How long have you been at UCL and what was your previous role?

I am in my second year at UCL… It is still so surreal to me. I am from Hong Kong and lived there previously for 18 years. I am still very new to the UK, so I am still exploring different places and exposing myself to the culture. Before joining UCL, I was just a regular student trying to get through her A-levels!

Tell us about something you’re working on at UCL that is supporting the SDGs

I am the Outreach Officer for the Engineers Without Borders student volunteering project. In collaboration with UCL Students’ Union Volunteering Service,  we recently received a grant from the UCL SDGs: Pathways to Achievement funding scheme to support our sustainable engineering workshops for schools across London.

We deliver hands-on  workshops for students in primary and secondary schools, encouraging young people from different backgrounds to choose a career in engineering. The award is for the materials we need to for students to design floating houses and wind turbines at our workshops. Both these engineering challenges can minimise the impact on the natural environment and improve the wellbeing of local communities.

As society moves towards the deadline to meet the UN SDGs, the workshops aims to inspire the next generation of engineers to commit to global responsibility.

Our project is working towards SDG4: Quality Education, SDG5: Gender Equality, SDG10: Reduced Inequalities, SDG11: Sustainable Cities & Communities and SDG13: Climate Action.

As society moves towards the deadline to meet the UN SDGs, the workshops can inspire the next generation of engineers to commit to global responsibility. With this approach, we have the power to rapidly transform our world for the better: to inspire, drive change, and educate.

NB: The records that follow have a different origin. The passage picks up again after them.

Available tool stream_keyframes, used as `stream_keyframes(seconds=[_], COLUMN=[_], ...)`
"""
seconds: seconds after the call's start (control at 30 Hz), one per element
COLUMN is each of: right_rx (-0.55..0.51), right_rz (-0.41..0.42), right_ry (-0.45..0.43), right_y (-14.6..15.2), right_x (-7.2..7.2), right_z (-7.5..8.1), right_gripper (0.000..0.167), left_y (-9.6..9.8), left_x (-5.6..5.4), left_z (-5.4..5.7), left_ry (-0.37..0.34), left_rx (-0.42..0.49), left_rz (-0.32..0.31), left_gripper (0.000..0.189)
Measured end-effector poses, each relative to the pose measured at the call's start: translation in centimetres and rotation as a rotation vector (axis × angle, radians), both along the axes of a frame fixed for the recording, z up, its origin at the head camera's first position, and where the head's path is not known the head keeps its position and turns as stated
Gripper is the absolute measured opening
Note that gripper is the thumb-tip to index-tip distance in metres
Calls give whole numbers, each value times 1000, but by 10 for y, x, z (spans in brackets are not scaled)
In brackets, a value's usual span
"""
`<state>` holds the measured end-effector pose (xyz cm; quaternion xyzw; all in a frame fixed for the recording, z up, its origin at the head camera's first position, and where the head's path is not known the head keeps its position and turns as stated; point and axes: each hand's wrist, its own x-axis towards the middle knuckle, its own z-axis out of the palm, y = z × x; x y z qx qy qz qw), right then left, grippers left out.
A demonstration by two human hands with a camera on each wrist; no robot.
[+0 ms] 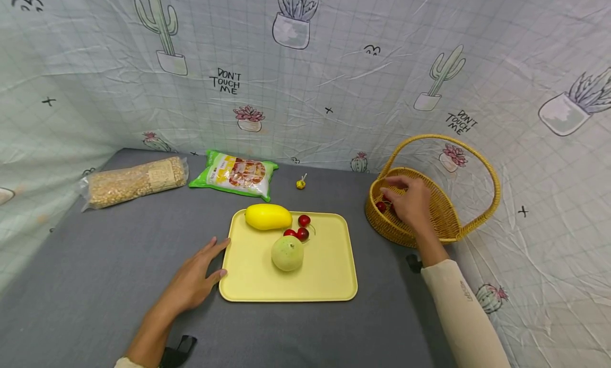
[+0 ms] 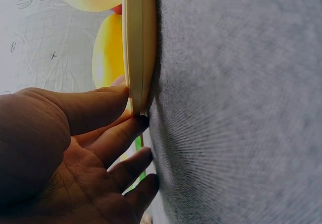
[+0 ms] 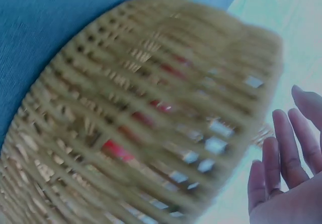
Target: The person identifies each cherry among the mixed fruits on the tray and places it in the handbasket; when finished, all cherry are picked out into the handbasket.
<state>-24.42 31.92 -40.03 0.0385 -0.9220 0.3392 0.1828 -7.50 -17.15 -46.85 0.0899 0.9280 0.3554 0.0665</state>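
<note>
My left hand point(image 1: 193, 278) rests by the left edge of the yellow tray point(image 1: 329, 280); its thumb touches the rim in the left wrist view, the fingers loosely extended. On the tray lie a yellow oval fruit point(image 1: 268, 217), a round pale-green fruit point(image 1: 287, 253) and dark red cherries point(image 1: 303, 234). At the right, my right hand point(image 1: 411, 198) is over the wicker basket point(image 1: 389, 227), thumb and fingers apart with nothing seen between them. A cherry point(image 1: 381, 206) lies inside the basket below the fingertips. Through the weave, red patches point(image 3: 118, 149) show in the right wrist view.
Behind the tray lie a clear bag of yellowish kernels point(image 1: 136, 182), a green and white food packet point(image 1: 236, 174) and a tiny yellow item point(image 1: 300, 183). The basket's tall handle point(image 1: 494, 177) arches on the right. A printed cloth point(image 1: 329, 55) hangs behind the grey table.
</note>
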Motion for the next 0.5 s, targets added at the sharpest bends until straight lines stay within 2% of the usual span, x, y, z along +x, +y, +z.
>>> stream_keyframes(seconds=[0.27,0.5], right_rx=[47,51], right_rz=[57,128], right_ry=[69,84], right_y=[-28,-49], right_x=[19,34], right_z=[6,7], right_gripper=[28,29], left_y=[0,1], left_x=[0,0], left_z=[0,0], left_ry=[-12,-10], left_rx=[-7,-11], left_rz=[3,5], left_gripper=[72,73])
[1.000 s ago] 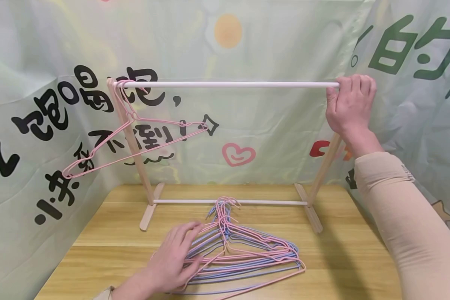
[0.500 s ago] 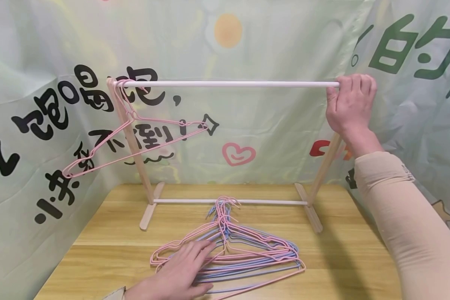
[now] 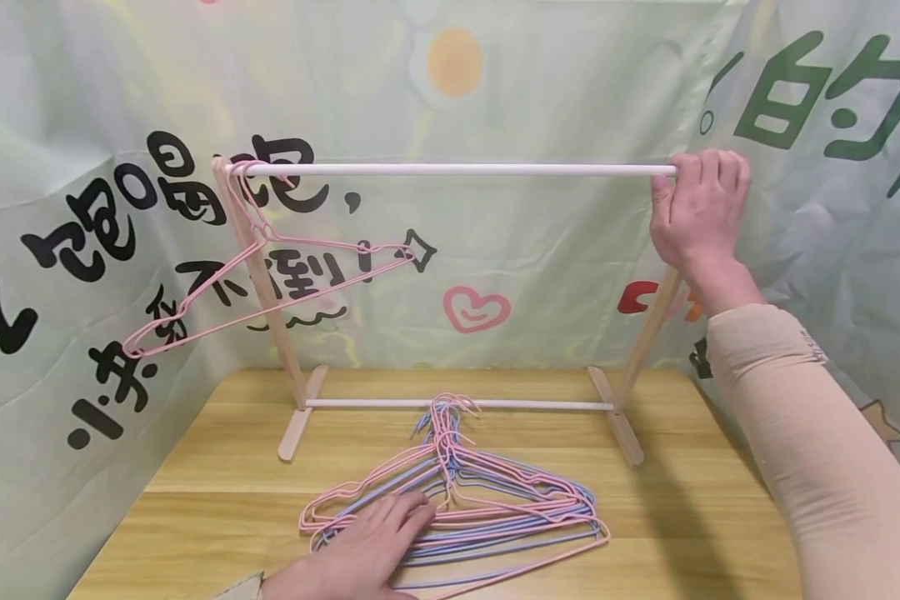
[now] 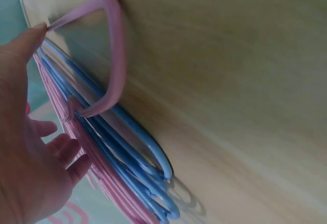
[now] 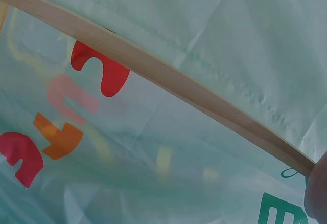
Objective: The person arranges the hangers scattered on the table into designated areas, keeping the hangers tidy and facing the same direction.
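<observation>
My right hand (image 3: 703, 204) grips the right top corner of a small clothes rack (image 3: 450, 169), where the white rod meets the wooden upright. In the right wrist view, only a bit of that hand (image 5: 318, 191) shows beside the upright (image 5: 168, 78). My left hand (image 3: 371, 537) lies over a pile of pink and blue hangers (image 3: 517, 500) on the table. In the left wrist view, the thumb tip (image 4: 38, 29) touches a pink hanger (image 4: 117, 50), while the other fingers are loosely bent beside the pile. Pink hangers (image 3: 330, 292) hang at the rod's left end.
The rack's feet (image 3: 296, 429) stand on a wooden table (image 3: 195, 475), joined by a lower white rod (image 3: 367, 403). Hooks of the piled hangers overlap that rod. A printed cloth (image 3: 570, 92) encloses the back and sides.
My left hand has moved right and slightly down across the pile, uncovering the hangers' left ends. My right hand and the rack have stayed in place.
</observation>
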Demonstrator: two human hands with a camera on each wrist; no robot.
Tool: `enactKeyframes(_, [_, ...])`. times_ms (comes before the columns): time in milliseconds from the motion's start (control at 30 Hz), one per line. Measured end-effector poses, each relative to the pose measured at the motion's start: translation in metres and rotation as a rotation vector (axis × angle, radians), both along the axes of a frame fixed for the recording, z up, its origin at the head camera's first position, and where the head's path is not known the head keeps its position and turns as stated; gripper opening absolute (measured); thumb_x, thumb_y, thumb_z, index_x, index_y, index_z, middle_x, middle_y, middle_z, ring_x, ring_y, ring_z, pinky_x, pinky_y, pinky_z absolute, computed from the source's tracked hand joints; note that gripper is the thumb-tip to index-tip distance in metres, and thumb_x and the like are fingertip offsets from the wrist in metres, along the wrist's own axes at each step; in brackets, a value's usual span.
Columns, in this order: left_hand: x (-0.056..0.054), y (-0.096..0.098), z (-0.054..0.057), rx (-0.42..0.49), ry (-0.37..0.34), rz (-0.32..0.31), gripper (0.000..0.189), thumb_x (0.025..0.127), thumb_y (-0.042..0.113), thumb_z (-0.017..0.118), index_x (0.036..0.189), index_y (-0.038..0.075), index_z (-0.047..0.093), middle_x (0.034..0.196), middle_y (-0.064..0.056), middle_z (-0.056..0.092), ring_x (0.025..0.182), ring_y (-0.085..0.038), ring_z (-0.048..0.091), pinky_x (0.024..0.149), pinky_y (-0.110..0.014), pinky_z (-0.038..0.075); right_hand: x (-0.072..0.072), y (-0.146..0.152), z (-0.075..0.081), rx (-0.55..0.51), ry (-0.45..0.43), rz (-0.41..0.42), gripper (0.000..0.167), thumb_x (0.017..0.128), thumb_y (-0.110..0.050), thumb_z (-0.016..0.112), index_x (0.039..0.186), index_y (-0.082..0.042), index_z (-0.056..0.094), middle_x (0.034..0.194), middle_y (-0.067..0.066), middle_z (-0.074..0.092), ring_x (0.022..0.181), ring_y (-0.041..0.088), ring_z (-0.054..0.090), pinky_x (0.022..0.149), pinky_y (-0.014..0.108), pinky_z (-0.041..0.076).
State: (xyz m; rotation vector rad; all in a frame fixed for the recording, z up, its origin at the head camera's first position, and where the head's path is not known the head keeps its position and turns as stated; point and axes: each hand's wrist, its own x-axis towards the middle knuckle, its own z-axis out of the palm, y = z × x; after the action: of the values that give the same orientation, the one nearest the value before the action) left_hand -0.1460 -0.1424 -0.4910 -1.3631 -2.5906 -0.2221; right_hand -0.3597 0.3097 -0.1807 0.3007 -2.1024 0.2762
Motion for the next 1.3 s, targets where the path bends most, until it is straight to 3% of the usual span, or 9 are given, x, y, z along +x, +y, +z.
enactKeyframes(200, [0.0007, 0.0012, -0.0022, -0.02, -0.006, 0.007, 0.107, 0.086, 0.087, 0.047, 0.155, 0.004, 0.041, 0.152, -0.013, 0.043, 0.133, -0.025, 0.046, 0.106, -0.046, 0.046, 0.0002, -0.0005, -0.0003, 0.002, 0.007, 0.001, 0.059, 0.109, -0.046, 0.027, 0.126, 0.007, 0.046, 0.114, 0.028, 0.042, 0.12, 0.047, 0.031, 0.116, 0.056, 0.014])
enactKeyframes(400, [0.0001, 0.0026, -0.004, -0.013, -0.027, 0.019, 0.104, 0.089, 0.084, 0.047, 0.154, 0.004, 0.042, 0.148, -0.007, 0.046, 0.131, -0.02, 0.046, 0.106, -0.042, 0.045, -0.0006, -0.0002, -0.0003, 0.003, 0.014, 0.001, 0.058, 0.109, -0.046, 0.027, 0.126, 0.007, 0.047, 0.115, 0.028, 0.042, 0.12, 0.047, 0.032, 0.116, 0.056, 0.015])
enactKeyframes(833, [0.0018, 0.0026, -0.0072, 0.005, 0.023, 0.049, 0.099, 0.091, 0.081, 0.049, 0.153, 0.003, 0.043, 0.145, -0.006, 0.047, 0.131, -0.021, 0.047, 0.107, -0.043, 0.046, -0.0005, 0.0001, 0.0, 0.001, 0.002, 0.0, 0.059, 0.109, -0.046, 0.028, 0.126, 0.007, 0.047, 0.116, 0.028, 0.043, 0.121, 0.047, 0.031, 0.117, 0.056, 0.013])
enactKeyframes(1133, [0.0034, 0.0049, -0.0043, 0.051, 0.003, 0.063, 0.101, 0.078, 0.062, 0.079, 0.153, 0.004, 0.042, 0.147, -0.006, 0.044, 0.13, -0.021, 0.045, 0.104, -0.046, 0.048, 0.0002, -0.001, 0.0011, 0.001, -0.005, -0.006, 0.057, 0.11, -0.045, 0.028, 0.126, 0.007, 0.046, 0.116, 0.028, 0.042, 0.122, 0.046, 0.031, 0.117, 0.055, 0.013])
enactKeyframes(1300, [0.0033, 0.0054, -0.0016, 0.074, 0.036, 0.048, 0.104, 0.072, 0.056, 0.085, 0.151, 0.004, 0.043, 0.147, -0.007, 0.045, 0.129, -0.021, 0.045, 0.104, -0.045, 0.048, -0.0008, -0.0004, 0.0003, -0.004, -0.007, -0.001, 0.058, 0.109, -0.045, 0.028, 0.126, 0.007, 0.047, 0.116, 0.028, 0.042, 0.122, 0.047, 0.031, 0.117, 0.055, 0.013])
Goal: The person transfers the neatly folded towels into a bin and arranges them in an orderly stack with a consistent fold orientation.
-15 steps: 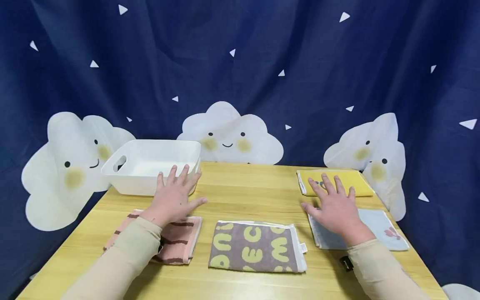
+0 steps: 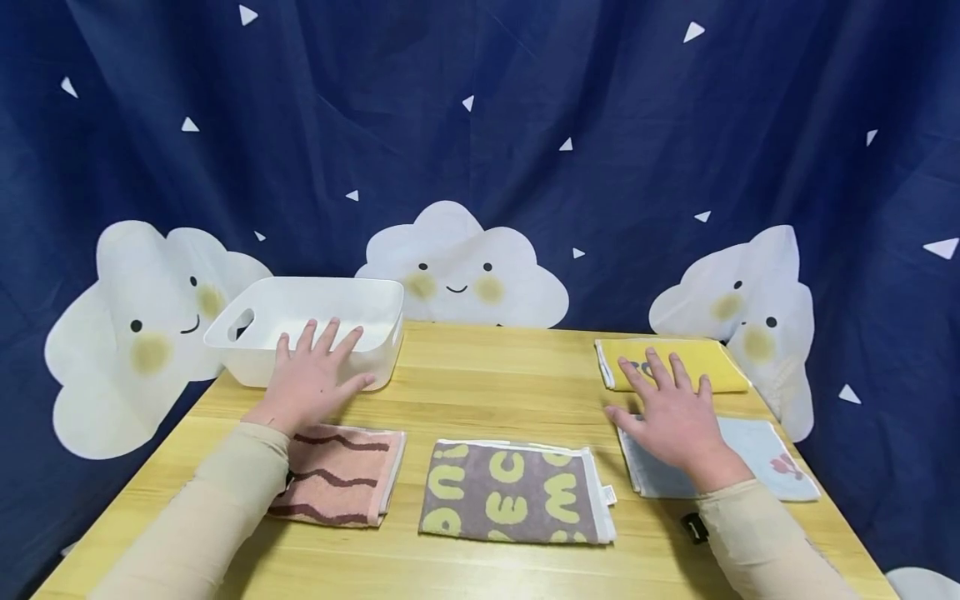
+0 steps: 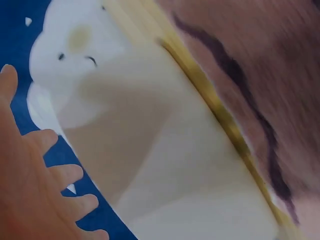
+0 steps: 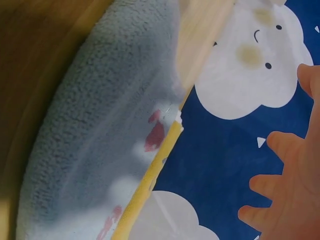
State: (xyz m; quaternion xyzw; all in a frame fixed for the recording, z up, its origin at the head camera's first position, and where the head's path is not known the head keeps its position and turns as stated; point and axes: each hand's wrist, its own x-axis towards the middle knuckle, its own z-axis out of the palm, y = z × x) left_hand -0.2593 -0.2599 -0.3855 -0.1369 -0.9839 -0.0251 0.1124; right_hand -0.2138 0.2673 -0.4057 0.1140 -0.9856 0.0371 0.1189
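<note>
My left hand (image 2: 311,379), fingers spread and holding nothing, hovers in front of the white plastic basket (image 2: 258,367) and beyond the pink towel with dark wavy stripes (image 2: 341,475). In the left wrist view, its fingers (image 3: 65,175) stand apart beside the basket's wall (image 3: 165,150). With fingers likewise spread, my right hand (image 2: 671,421) is above the folded light blue towel (image 2: 765,458); its fingertips overlap the folded yellow towel (image 2: 705,367) in the head view. The blue towel (image 4: 110,115) fills much of the right wrist view. Between the hands lies a folded grey-brown towel with yellow letters (image 2: 517,496).
The wooden table (image 2: 495,375) carries all the towels and the basket, which stands at the back left. Behind its far edge hangs a dark blue curtain (image 2: 525,67) printed with white clouds and triangles.
My left hand has moved left, more in front of the basket, uncovering more of the striped towel. The right hand stays over the blue towel.
</note>
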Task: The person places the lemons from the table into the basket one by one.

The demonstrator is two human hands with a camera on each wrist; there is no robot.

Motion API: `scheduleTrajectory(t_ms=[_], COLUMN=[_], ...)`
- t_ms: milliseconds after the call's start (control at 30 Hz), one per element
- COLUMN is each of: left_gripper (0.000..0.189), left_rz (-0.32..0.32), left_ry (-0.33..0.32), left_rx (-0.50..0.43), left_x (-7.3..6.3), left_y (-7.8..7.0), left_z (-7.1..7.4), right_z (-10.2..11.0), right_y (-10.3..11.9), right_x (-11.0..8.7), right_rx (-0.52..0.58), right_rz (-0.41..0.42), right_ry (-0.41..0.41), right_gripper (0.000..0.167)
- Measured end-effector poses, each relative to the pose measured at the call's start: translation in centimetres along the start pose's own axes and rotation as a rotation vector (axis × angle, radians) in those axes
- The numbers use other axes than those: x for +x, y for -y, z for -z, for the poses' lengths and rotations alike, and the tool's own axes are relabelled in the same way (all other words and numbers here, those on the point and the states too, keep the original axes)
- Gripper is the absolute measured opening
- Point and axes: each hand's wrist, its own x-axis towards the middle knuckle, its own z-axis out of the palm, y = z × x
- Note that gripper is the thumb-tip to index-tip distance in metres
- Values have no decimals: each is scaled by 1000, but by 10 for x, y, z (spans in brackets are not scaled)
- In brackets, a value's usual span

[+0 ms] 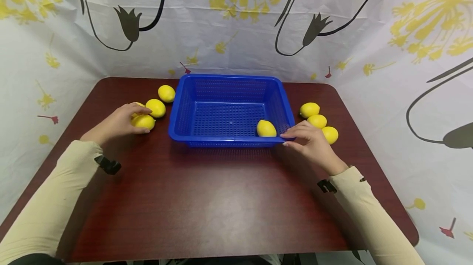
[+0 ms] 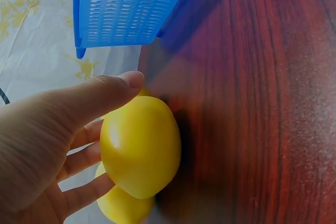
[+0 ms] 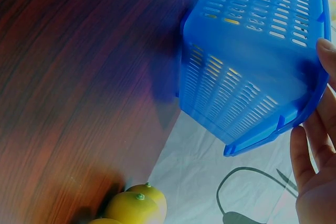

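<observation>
My left hand is at the left group of lemons, its thumb and fingers curved round the nearest lemon. In the left wrist view this lemon sits between thumb and fingers, with another lemon behind it. My right hand pinches the rim of a blue plastic basket at its near right corner. The right wrist view has the thumb on one side of the basket's rim and the fingers on the other. One lemon lies inside the basket, near that corner.
Beside the left hand are a lemon, a partly hidden one, and a farther lemon by the basket. Three lemons, one of them a middle lemon, line up right of the basket. A patterned cloth hangs behind the brown table.
</observation>
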Motion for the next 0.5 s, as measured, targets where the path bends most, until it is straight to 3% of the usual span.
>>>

Beyond work, which of your everyday activities contributes most to one or more of the SDGs?

I am very privileged to be living in central London, as it allows me to walk almost everywhere! Within half an hour, I can reach the main attractions and places, which is very convenient. London is a very walkable city, which I love.

And what do you do that has the most detrimental impact on the Goals?

Mainly travelling. Hong Kong is a 12- to 13-hour flight from London, so I do quite a bit of air travel, which is detrimental to the Goals. If only there was a way to significantly reduce the carbon footprint created by planes…

In your opinion, which of the SDGs is the most important for humanity to address?

All the SDGs interlink to each other in some way, so they are all equally important. If I have to choose one, it would be SDG1: No Poverty. I believe that all people should have equal rights to economic and financial resources and services, new technology and control over property.  

If there was an 18th Goal, what should it be?

SDG18: Inclusive Design. It is so important for products, environments and services to be accessible to everyone, and be usable for as many people as possible. It is all about putting people first and designing for the needs of people.

If you could bring in one law or societal shift to help the UK address the SDGs, what would it be?

Hmm good question! It would probably be banning non-renewable energy resources, such as fossil fuels and coal. It is severely damaging our environment and it is unavoidable that we have to ban fossil fuels to save our planet. Or else, the goal of limiting global warming to 1.5 degrees would be merely impossible to reach.

What is the biggest challenge to the world achieving the Goals by 2030?

Political conflict and war. Not only does it increase global instability and leads to a financial crisis, but it also delays the urgent transition to more inclusive and sustainable economies, throwing the SDGs further off the track. 

What would it surprise people to know about you?

I have never drunk Coke before! I was never interested in it, ha ha.